How Many “Likes” Matter?

Illustration of L'il Hawkster body-shamed by muscle boy
"Hawkster wonders why his wings are so light" | Illustration by Parrish Broadnax

Social media plays a significant role in the way we view ourselves. New tech savvy gadgets that guarantee the best selfies come out seemingly as fast as taking a photo and sending a post. We are in constant competition with ourselves as well as others around us. Unrealistic and potentially harmful beauty ideals are promoted by all of us who cannot help but participate in the circulation of these images. Celebrity posts and user comments glamorize the use of the body to gain stardom. Celebrities such as Kim Kardashian, Kylie Jenner and Scarlett Johansson are praised every day for their body types. By contrast, celebrities like Jessica Simpson and Christina Aguilera are shamed or belittled for weight gain; user comments and tweets will call them fat and unattractive. These people are targeted, even while pregnant.

Social Networking sites such as Facebook, Instagram, Pinterest and Snapchat have made “likes” as much about being “disliked.” With up-to-the-minute feed updates on celebrities shamed for weight gain and loss of popularity as a result, the constant reminder of how important body image is to self-worth can be traumatizing.

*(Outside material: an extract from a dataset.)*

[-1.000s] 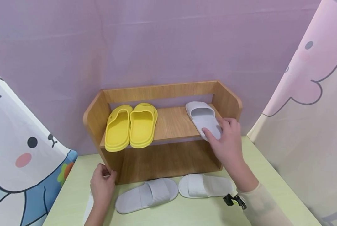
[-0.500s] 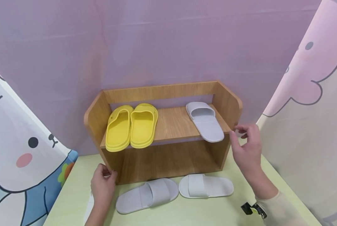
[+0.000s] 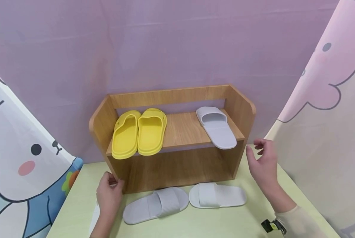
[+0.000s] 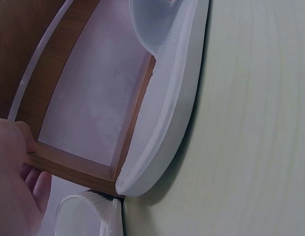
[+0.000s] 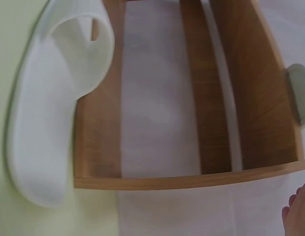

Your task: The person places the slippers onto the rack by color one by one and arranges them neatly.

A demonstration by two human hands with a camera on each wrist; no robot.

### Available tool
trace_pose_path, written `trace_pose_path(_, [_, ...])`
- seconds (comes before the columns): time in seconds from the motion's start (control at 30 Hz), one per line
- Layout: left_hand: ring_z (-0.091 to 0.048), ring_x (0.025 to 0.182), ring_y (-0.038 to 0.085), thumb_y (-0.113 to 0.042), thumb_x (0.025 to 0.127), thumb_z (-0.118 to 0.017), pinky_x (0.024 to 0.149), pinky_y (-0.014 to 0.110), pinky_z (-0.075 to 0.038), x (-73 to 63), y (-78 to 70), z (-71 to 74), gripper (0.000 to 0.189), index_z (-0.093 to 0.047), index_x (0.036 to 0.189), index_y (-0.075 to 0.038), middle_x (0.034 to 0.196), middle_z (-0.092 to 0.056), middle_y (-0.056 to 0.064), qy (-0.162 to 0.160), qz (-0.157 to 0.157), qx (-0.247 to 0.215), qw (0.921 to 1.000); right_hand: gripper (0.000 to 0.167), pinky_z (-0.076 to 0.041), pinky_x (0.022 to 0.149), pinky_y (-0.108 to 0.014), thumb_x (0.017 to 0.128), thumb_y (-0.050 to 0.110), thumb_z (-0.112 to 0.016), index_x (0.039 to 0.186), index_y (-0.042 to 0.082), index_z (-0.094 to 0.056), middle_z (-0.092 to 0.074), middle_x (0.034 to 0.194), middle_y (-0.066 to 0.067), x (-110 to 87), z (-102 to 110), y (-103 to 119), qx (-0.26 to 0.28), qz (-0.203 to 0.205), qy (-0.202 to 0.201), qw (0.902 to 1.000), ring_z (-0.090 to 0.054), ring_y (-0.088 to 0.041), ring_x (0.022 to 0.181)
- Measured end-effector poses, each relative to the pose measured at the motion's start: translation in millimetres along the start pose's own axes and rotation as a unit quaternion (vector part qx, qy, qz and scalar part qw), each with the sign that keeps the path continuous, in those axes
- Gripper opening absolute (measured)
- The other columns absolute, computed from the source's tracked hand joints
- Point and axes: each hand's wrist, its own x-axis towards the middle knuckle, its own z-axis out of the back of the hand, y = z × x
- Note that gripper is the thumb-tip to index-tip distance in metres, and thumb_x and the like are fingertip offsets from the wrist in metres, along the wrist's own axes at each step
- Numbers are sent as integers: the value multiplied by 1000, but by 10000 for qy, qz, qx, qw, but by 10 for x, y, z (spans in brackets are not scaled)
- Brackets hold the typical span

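Observation:
A wooden two-tier shoe rack stands against the backdrop. My left hand pinches the front edge of its left side panel; in the left wrist view the thumb lies inside and the fingers outside. Off the rack's right side, my right hand hovers apart from the panel, fingers loosely bent around nothing. On the upper shelf, a left yellow clog sits against a right one, and a pale grey slide slipper lies slightly angled at the right end.
On the pale green table, a grey slide slipper and a whitish one lie sideways before the rack, toes facing each other. A purple cloth hangs behind. Cartoon-printed cloths flank both sides. A white strip shows beneath my left wrist.
My right hand has let go of the grey slide slipper on the upper shelf and moved right, then slightly down, past the side panel. My left hand stays on the rack.

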Motion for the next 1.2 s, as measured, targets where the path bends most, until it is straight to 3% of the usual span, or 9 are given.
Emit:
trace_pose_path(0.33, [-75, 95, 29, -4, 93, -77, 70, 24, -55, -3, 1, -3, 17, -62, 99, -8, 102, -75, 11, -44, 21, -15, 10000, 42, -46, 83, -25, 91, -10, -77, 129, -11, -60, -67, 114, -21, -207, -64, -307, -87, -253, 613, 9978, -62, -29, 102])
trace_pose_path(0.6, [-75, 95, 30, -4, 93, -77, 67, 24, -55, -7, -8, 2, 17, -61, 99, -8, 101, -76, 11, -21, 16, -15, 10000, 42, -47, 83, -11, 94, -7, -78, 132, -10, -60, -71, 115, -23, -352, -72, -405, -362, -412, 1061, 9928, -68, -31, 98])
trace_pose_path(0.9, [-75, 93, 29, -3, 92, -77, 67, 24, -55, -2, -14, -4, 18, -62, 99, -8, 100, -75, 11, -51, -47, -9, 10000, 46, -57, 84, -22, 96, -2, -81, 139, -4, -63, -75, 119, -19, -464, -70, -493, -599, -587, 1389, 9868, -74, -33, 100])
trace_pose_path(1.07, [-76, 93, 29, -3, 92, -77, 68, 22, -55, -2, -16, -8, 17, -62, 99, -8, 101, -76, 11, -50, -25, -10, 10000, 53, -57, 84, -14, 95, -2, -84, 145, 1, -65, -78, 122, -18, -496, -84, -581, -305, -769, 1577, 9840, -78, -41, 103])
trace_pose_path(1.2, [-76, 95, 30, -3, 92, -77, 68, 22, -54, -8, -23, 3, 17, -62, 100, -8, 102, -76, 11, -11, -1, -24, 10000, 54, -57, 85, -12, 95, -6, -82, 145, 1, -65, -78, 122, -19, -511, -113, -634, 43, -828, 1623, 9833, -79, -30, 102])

Time Magazine recently published an article titled “How Social Media Is a Toxic Mirror” explaining the lasting impact of self-referential technology. It is not uncommon for many teens today to spend countless hours on social networking sites commenting and posting endless selfies of themselves for the world to see. Time Magazine says, “Visual platforms like Facebook, Instagram and Snapchat deliver the tools that allow teens to earn approval for their appearance and compare to others.” The phone is not a mirror, and the selfie is not a real representation of the self.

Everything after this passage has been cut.